Early fall is a time of new beginnings, of fresh faces and new seasons, and not just for screaming sports fans and armchair quarterbacks. This is the time when network executives unleash new programming on hungry television viewers, with freshman series battling for ratings supremacy against veteran Nielsen champs, all trying to make it to one more season and perhaps ultimately that entertainment Valhalla known as syndication.
FOX
Fox is the first network to draw ratings blood this fall, with most of its new and returning series already running new episodes. The second season of “Prison Break” finds its convict brothers on the lam and on the hunt for D.B. Cooper’s fabled loot, while the third season of “House” shows its crotchety title doctor as sour and troubled as ever, having illegally prescribed himself Vicodin in last week’s episode. Also returning are animated favorites “The Simpsons” and “Family Guy,” as well as a slew of reality shows covering everything from unruly children to amateur dancers to Lucy Lawless singing.

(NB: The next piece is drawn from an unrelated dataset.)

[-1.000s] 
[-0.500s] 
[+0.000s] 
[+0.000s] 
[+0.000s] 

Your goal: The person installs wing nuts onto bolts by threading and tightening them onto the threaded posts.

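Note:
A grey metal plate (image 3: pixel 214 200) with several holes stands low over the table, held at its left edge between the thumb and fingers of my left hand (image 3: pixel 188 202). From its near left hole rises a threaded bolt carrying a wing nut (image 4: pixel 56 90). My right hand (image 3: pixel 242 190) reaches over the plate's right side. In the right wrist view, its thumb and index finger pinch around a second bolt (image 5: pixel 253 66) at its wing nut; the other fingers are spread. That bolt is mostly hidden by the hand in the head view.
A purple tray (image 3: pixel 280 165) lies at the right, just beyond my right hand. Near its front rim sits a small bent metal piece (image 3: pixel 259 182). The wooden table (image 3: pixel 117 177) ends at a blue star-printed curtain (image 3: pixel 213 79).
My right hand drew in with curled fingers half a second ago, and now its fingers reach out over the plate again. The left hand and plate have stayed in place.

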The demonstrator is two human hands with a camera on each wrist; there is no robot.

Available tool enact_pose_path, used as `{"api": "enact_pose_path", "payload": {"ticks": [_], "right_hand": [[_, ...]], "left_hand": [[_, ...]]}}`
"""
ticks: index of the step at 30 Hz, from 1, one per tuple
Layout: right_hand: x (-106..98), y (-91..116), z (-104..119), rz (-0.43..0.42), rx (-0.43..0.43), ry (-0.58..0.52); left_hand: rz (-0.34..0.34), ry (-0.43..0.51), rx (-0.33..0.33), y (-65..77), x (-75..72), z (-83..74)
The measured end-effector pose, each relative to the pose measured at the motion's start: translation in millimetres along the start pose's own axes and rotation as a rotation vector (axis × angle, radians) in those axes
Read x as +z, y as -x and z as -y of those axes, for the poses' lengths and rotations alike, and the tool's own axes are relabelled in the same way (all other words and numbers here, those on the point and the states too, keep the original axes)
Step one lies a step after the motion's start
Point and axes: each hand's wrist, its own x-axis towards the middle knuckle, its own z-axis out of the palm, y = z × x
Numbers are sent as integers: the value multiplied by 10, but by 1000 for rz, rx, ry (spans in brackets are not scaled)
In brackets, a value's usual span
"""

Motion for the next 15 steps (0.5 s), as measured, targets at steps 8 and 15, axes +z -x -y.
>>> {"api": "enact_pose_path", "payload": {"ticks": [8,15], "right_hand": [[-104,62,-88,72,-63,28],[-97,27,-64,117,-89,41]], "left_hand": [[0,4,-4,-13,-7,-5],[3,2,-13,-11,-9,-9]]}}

New additions to Fox’s lineup include “Justice,” a Jerry Bruckheimer produced legal drama, and “Standoff,” which centers on the dicey world of crisis negotiation. “Justice” revolves around a team of hotshot Los Angeles defense attorneys that rips through cases with a lust for headlines and financial remuneration instead of a need to see justice served. Every episode ends with the same gimmick, a flashback to the scene and moment of each week’s crime that lets the viewer see definitively what lawyers and judges can only speculate. “Standoff” is about two top negotiators who can defuse almost any hostage situation but struggle to overcome the pitfalls of their own burgeoning romantic relationship.
“Til Death” hopes to score laughs by filling a slot left open by cancelled comedies “Arrested Development” and “Malcolm in the Middle.” The new show stars “Everybody Loves Raymond” exile Brad Garrett, groaning and deadpanning as a long-married schlub whose outward cynicism can’t mask his deep love for the wife with whom he constantly spars.
CBS
CBS takes a stab at the funny bone, too, with its upcoming show “The Class.” This half-hour comedy follows a motley crew of disparate twenty-somethings with little in common but a wealth of shared experience – they were all in the same third grade class.
Known of late for its endless stable of hour-log procedurals, including the returning “Cold Case,” “Criminal Minds,” “The Unit,” “Without a Trace” and now-countless incarnations of the beast that has become “CSI,” CBS trots out a few more examinations of law and order with the monosyllabically titled “Shark” and “Smith.”
The former rests on the considerable charisma of James Woods, who will no doubt chew every shred of scenery in view as a shady defense lawyer undergoing an unexpected crisis of conscience. Ray Liotta headlines the latter as a career criminal with his eye on high-stakes robberies of all kinds. Virginia Madsen stars as his in-the-dark wife, and if that combined star power isn’t enough for you, the supporting cast includes up-and-comer Simon Baker, Amy Smart and former Oscar nominee Shoreh Aghdashloo.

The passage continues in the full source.